第七章 盼昔
“第几天了?”
“第三天。”
在街边一个不起眼的露天茶馆,听到答案的赫连双叹了口气。
虞尘洲把刚倒的茶杯递给她,“据案卷上的时间,应该就是今天下午,皇帝会下令将蒋淳安押至永昭问斩。”
赫连双心不在焉地接过,想起先前去牢狱中找何小湘的场景,不禁感叹道:“这蒋淳安还真是铜心铁胆,在狱中受了整整三天的刑,还是咬死不承认自己贪军饷。”
“走吧。”虞尘洲起了身。
赫连双惊讶地抬起头,“做什么去?”
“既然担心,就隐身去看看。”
“你之前不是说找个地方歇着,只用等着皇帝颁布下令再行动吗?”
虞尘洲淡淡扫她一眼,“你去不去?”
“去!当然去!”她本以为对方是不敢进牢狱看那血肉模糊的场景,才随了他的愿,毕竟若是自己去了,对方一个人可没办法隐身。没想到如今他先提了出来,主动出击也合了赫连双的性子。
她随即丢下茶杯动身。
京都的牢狱不比五十年后的永昭城,条件甚至更甚永昭。他们隐身刚踏入牢狱,就听见廊道最深处的鞭笞声,声音沉重且狠戾,让听见的人都浑身一颤。
虞尘洲第一次踏入地牢,虽对这些并不胆怯,但突如其来的凉意还是让他本能打了个冷颤。
赫连双感受到身边人的细微动作,以为他是被这鞭声吓到,勾起嘴角轻声道:“放心,有我在这,这些工具可碰不到你一根汗毛。”
虞尘洲好笑无奈的别过了头,没有理会她。
最深处最潮湿阴暗的牢狱,关押的正是蒋淳安。
此时的蒋淳安被墙壁上的铁链扯住双臂,低着头跪在一人脚下,全身鞭痕遍布体无完肤,滴滴血珠从他身上落下,在地上凝聚成了圈圈血坑。
坐在他面前檀木精致椅子上的人背对着他们看不到容貌,赫连双看那人背影身着褐色官服看身形很是熟悉,但又想不起在哪里见到。
只见那人挥了挥手,示意挥鞭人退下。
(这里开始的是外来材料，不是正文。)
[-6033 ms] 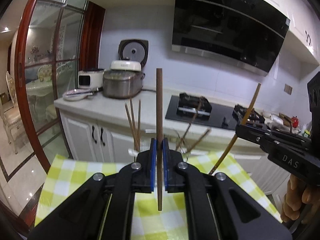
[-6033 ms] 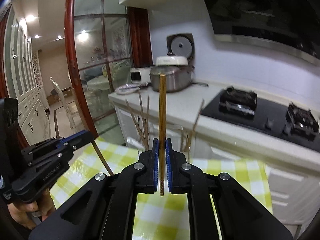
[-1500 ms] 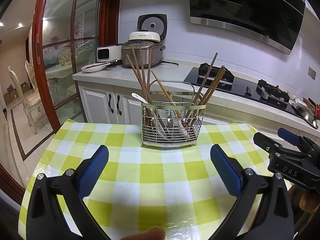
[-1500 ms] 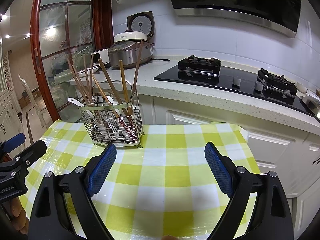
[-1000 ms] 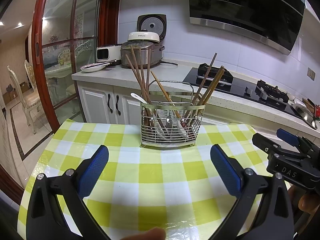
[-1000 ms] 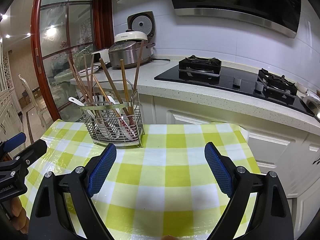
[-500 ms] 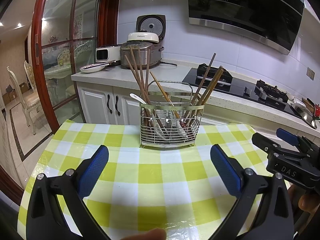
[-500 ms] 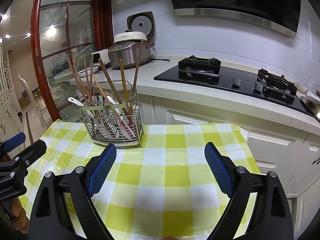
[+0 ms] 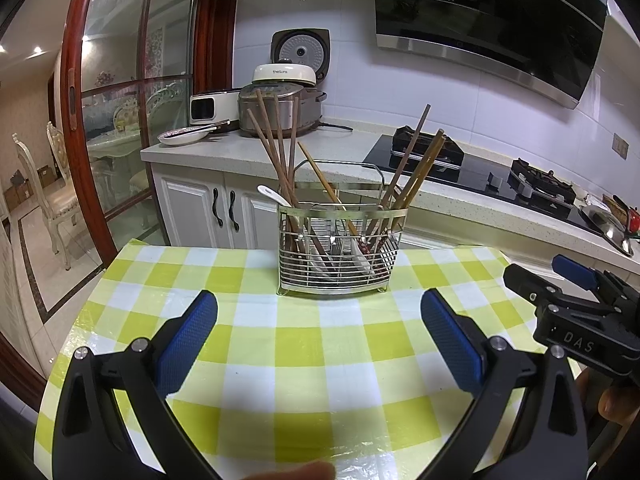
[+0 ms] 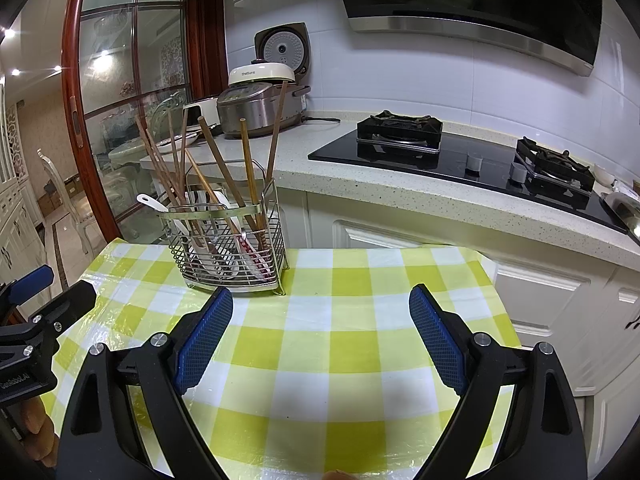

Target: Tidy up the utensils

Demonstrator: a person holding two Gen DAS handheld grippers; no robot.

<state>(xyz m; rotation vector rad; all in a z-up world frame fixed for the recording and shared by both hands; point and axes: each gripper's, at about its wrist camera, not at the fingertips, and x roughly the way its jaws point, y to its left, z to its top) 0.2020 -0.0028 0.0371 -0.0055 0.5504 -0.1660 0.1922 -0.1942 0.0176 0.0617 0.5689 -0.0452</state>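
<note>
The left gripper [image 9: 319, 330] and the right gripper [image 10: 321, 330] are both spread wide and hold nothing, hovering above the checked tablecloth [image 9: 280, 344]. Ahead of them stands the wire utensil caddy [image 9: 339, 250], with chopsticks [image 9: 276, 152] and what looks like spoons inside. The sorting seems finished; the next move would likely be withdrawing

Inside the wire caddy [image 9: 338, 258] the lower ends of the chopsticks [image 9: 416, 170] and spoons [image 10: 208, 246] overlap behind the wires, their count unclear.
</note>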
他放下原本翘起的二郎腿,手臂支在膝盖上俯下身体,将脸贴近蒋淳安,“蒋县官,我们也聊了这么久了,你怎么这么死脑筋呢?
“我们的目标是一样的——我知道你想要救济永昭城的那些百姓,可如今乱世,你的生存之道行得通吗?在下所提供的,可是个双赢的法子!
“你拥有四方之志应该明白,我们想造福百姓的心都是一样的!你既然已经知道我们的实力了,又何必在这苦苦挣扎呢?只要你松口,我可以立刻向陛下请示宽恕你的罪行!
“蒋淳安?我的蒋大县官?你再想想,你再好好想想。”
静了很久,蒋淳安突然笑了起来,鲜血从他的嘴里涌出,血也从额头滑落,他没有力气抬头了,散发遮住了面容看不清神情,只能听见他沙哑的声音。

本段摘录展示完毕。